Here is a quote from Michael Boyed, artistic director of the Royal Shakespeare Company, talking about the company’s commitment to engaging young people in creative, integrity-filled ensemble work:

[It is] a chance to create a better version of the real world on an achievable scale that celebrates the virtues of collaboration.

Another scribble from my notebook:

Democracy is an unfinishable process, it’s constantly re-defining itself… you can’t just claim something as democratic and then assume it is, and will remain ever-thus. You have to keep working at it, checking it, supporting it, not taking it for granted.

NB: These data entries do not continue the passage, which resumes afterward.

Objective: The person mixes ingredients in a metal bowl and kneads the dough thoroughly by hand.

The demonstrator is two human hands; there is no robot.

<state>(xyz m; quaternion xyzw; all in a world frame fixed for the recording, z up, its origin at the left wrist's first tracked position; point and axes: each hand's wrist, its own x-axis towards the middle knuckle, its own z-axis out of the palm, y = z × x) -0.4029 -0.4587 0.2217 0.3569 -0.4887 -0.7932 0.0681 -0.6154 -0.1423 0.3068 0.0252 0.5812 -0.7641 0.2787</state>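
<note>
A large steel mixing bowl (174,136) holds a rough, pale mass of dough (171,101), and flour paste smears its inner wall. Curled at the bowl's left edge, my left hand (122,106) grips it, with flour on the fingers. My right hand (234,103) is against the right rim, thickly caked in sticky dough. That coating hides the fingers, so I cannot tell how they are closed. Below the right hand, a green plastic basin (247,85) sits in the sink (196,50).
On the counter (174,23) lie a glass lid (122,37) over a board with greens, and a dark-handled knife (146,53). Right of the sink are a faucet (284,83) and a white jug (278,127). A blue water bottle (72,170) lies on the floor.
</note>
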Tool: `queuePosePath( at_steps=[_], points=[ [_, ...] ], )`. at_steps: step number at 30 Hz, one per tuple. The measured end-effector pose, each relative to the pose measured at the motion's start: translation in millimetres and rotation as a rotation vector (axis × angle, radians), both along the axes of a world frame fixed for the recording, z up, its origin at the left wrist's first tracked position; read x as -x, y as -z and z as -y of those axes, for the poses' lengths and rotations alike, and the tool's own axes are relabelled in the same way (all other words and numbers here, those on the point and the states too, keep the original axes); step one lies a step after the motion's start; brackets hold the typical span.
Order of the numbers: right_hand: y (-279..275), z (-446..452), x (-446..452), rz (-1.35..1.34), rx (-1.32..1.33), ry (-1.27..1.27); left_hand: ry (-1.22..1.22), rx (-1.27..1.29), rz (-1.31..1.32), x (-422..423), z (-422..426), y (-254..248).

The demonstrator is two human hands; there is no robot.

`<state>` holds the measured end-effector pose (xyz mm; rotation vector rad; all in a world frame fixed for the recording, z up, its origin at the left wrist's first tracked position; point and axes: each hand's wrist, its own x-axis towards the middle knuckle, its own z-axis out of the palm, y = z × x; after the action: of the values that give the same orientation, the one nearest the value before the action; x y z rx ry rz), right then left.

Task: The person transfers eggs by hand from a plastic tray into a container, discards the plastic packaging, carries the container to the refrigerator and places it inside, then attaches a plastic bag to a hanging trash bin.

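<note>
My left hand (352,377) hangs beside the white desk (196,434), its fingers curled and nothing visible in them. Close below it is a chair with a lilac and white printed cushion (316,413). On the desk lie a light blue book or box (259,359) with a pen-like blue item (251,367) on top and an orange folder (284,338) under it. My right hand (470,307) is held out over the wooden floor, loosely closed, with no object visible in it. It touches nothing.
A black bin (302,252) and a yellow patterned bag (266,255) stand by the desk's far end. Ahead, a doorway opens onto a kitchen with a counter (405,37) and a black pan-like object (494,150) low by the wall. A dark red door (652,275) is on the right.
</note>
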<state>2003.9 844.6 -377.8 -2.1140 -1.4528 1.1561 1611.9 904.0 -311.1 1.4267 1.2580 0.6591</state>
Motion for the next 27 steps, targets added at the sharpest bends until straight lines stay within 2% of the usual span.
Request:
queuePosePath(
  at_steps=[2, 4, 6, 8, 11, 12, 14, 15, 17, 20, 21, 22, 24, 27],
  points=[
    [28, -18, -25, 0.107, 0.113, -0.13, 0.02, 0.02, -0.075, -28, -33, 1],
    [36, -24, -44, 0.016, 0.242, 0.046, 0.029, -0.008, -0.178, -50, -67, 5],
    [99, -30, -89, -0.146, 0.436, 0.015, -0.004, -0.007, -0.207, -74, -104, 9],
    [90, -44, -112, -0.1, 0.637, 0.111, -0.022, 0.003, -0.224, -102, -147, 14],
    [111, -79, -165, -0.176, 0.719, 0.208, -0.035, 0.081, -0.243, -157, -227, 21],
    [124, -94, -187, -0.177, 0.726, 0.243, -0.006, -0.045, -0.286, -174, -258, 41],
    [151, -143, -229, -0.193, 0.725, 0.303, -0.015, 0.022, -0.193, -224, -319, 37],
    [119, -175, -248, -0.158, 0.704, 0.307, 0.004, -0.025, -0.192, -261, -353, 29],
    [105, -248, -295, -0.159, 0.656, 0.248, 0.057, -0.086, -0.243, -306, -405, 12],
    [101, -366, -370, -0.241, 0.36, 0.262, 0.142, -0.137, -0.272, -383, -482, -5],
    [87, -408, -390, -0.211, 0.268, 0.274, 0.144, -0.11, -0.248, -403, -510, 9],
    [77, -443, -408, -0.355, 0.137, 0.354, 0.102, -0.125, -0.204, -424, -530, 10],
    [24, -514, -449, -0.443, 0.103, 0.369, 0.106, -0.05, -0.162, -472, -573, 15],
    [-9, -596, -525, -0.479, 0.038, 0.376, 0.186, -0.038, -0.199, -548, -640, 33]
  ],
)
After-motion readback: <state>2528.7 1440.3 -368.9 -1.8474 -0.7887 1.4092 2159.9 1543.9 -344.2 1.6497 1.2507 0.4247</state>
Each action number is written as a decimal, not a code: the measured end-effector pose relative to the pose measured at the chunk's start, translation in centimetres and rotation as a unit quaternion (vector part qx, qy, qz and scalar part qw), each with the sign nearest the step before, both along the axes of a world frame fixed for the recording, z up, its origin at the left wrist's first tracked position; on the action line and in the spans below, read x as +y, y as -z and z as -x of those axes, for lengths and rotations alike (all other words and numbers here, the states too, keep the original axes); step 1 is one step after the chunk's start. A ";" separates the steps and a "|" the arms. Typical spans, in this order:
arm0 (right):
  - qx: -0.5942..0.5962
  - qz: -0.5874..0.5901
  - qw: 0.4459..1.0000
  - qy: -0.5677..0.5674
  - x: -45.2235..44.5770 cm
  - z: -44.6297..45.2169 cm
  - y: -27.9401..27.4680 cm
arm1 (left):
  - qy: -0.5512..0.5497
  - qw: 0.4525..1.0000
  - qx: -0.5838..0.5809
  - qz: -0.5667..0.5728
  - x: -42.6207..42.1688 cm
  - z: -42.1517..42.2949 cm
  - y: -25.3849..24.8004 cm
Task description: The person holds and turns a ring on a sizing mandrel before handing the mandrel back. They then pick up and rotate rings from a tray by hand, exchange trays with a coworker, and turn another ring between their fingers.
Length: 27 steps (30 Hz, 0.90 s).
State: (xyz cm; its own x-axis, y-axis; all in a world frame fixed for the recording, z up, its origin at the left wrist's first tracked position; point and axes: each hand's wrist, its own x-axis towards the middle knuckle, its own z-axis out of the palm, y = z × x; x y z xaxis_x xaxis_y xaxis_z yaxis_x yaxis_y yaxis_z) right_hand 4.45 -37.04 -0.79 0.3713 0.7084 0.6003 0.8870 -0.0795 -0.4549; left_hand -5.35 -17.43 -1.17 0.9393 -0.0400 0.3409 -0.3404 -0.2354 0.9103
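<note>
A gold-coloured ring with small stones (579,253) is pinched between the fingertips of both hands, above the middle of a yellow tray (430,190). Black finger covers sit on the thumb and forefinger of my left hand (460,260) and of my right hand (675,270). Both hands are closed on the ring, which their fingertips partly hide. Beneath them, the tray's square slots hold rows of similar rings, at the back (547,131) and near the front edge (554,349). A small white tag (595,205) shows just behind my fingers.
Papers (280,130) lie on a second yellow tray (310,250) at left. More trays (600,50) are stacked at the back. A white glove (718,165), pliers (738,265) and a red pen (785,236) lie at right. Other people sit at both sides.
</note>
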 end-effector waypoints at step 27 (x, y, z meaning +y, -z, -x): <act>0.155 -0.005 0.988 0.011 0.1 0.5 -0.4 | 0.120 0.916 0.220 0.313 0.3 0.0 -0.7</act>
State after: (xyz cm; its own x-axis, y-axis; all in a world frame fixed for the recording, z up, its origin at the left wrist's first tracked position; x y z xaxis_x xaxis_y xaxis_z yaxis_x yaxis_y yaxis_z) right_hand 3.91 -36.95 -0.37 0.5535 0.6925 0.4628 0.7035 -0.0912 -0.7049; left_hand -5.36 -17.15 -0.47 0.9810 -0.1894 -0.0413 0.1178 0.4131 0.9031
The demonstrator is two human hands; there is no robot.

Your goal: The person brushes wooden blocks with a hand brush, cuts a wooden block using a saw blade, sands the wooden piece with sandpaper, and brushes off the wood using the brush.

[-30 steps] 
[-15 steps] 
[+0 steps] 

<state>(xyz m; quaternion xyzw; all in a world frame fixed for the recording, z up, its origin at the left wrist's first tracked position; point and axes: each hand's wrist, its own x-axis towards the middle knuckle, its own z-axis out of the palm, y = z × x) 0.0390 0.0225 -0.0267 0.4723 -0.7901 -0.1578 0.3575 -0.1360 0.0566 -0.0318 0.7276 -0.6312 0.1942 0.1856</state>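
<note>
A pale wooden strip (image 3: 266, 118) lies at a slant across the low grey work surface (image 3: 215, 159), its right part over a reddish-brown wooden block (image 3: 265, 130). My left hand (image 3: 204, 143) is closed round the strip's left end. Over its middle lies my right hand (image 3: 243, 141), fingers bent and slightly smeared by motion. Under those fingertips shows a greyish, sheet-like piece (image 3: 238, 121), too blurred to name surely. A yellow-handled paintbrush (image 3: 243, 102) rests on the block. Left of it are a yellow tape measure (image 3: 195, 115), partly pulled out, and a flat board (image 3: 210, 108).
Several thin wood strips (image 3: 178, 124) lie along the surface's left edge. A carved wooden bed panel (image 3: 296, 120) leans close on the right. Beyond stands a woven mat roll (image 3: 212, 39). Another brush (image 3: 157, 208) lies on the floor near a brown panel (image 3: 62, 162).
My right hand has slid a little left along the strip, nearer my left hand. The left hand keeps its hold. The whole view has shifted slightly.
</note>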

We live in societies that discourage active participation, that encourage passivity. Do direct, participatory forms of theatre lead to direct, participatory forms of living? ie. democratic principals of living in society?

Rather, Prof. Neelands pointed out, we tend to have ‘representative’ versions of democracy, and therefore also of theatre – people who act on our behalf, as our representatives.

What are the reasons people – young people, but also people of any age – may be reluctant to participate actively in a class or in an ensemble? Fear of ridicule, being looked at or the subject of uncomfortable attention, of being judged, of wanting a quiet life, of a reluctance to lead or demonstrate an opinion…. these are parallel with the reasons for why people don’t actively engage in their communities.

Lastly:

Drama teachers teach as if their students have a choice of whether to be there or not. Imagine if every teacher, or every subject, taught like this!